Set down the data below without change, skipping the pictures it holds.

=======

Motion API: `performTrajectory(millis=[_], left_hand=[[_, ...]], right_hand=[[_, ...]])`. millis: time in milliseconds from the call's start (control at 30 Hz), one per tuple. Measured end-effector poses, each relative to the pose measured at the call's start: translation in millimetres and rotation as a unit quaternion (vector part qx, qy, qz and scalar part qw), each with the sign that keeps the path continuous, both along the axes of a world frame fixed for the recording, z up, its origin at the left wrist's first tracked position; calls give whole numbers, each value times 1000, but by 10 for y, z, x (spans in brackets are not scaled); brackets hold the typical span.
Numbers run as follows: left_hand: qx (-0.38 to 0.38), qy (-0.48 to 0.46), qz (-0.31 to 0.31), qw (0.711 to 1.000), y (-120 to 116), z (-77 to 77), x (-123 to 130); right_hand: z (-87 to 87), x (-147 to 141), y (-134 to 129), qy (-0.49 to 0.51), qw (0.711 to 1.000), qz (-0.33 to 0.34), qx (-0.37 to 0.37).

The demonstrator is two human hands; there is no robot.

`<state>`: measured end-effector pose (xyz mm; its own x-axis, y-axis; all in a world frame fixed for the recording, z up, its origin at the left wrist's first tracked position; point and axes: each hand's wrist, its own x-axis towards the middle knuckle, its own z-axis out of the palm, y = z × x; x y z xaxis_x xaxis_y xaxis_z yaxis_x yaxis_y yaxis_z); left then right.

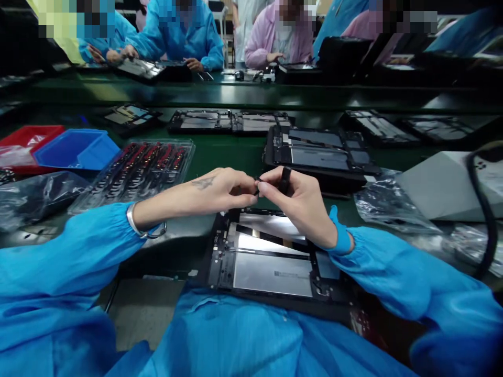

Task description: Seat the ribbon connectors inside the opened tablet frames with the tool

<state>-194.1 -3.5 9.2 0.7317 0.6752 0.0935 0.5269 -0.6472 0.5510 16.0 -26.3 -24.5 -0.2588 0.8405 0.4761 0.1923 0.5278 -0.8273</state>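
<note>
One small dark part [257,192] between pinched fingertips of left hand [220,191], right hand [302,201].

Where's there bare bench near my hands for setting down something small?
Bare bench shows beyond your left hand, between the parts tray and the tablet stack. Another green strip lies beyond the far tablets. It's crowded left, with the red bin, blue bin and plastic bag, and right, with the white box and clear bag.

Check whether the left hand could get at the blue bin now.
Probably yes: the blue bin looks open, and only the low clear tray lies between, though the left hand seems busy with a small dark piece.
</note>
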Motion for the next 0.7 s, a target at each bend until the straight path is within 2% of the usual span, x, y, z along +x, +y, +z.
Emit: performTrajectory(millis=[67, 100, 200, 300, 367, 567, 633, 700], left_hand=[[131, -42, 14, 990, -16, -29, 9], [208, -62, 28, 976, -38, -41, 22], [429, -61, 50, 900, -136, -57, 91], [544, -16, 53, 837, -229, -43, 167], [568, 0, 63, 820, -264, -29, 195], [571, 31, 74, 817, -258, -28, 225], [556, 31, 76, 827, -262, -19, 251], [519, 25, 84, 850, -317, 17, 252]], right_hand=[[21, -6, -18, 26, 1000, -8, -16], [31, -7, -25, 37, 999, -9, -25], [61, -5, -43, 52, 998, -7, -36], [78, 0, -69, 44, 999, -12, -25], [80, 0, -87, 39, 999, -15, -8], [83, 6, -101, 6, 999, -36, 33], [86, 13, -114, -8, 998, -36, 44], [88, 14, -161, -29, 998, -38, 49]])
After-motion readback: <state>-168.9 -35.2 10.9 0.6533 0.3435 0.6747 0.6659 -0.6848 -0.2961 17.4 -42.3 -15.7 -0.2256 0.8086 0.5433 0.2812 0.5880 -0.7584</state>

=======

■ Task output:
Motion API: `performTrajectory(millis=[_], left_hand=[[_, ...]], right_hand=[[_, ...]])`. millis: time in milliseconds from the call's start (control at 30 Hz), one per tuple. Measured end-effector poses, each relative to the pose measured at the call's start: translation in millimetres and rotation as a unit quaternion (vector part qx, qy, qz and scalar part qw), each with the sign that keeps the path continuous, both along the axes of a world frame fixed for the recording, z up, its origin at the left wrist's first tracked position; calls give whole numbers, each value times 1000, but by 10 for y, z, x (spans in brackets are not scaled); brackets hold the typical span.
Numbers run as follows: left_hand: qx (-0.38 to 0.38), qy (-0.48 to 0.46), qz (-0.31 to 0.31), qw (0.711 to 1.000), y (-120 to 116), z (-77 to 77), x (-123 to 130); right_hand: z (-87 to 87), x (-147 to 141), y (-134 to 129), qy (-0.49 to 0.51), qw (0.711 to 1.000), qz (-0.33 to 0.34), qx (-0.37 to 0.37).

The demonstrator is two human hands; there is no robot.

`<state>`: measured end-effector pose (xyz mm; its own x-axis, y-axis; all in a world frame fixed for the recording, z up, its origin at the left wrist's first tracked position; point and axes: each hand's wrist, its own x-axis towards the middle knuckle, its own z-axis out of the palm, y = z × x; x y z xaxis_x xaxis_y xaxis_z yaxis_x yaxis_y yaxis_z); left then right.


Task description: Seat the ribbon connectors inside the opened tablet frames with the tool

<state>-194.1 -3.5 9.2 0.7317 0.6752 0.0935 0.5269 -0.6472 0.5510 16.0 -26.3 -24.5 -0.2588 0.8405 0.4761 0.1923 0.5278 -0.8273</state>
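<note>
One small dark part [257,192] between pinched fingertips of left hand [220,191], right hand [302,201].

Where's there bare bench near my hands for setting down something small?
Bare bench shows beyond your left hand, between the parts tray and the tablet stack. Another green strip lies beyond the far tablets. It's crowded left, with the red bin, blue bin and plastic bag, and right, with the white box and clear bag.

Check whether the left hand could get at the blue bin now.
Probably yes: the blue bin looks open, and only the low clear tray lies between, though the left hand seems busy with a small dark piece.
</note>
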Motion for the next 0.7 s, a target at each bend until the straight path is within 2% of the usual span, x, y, z along +x, +y, +z.
Emit: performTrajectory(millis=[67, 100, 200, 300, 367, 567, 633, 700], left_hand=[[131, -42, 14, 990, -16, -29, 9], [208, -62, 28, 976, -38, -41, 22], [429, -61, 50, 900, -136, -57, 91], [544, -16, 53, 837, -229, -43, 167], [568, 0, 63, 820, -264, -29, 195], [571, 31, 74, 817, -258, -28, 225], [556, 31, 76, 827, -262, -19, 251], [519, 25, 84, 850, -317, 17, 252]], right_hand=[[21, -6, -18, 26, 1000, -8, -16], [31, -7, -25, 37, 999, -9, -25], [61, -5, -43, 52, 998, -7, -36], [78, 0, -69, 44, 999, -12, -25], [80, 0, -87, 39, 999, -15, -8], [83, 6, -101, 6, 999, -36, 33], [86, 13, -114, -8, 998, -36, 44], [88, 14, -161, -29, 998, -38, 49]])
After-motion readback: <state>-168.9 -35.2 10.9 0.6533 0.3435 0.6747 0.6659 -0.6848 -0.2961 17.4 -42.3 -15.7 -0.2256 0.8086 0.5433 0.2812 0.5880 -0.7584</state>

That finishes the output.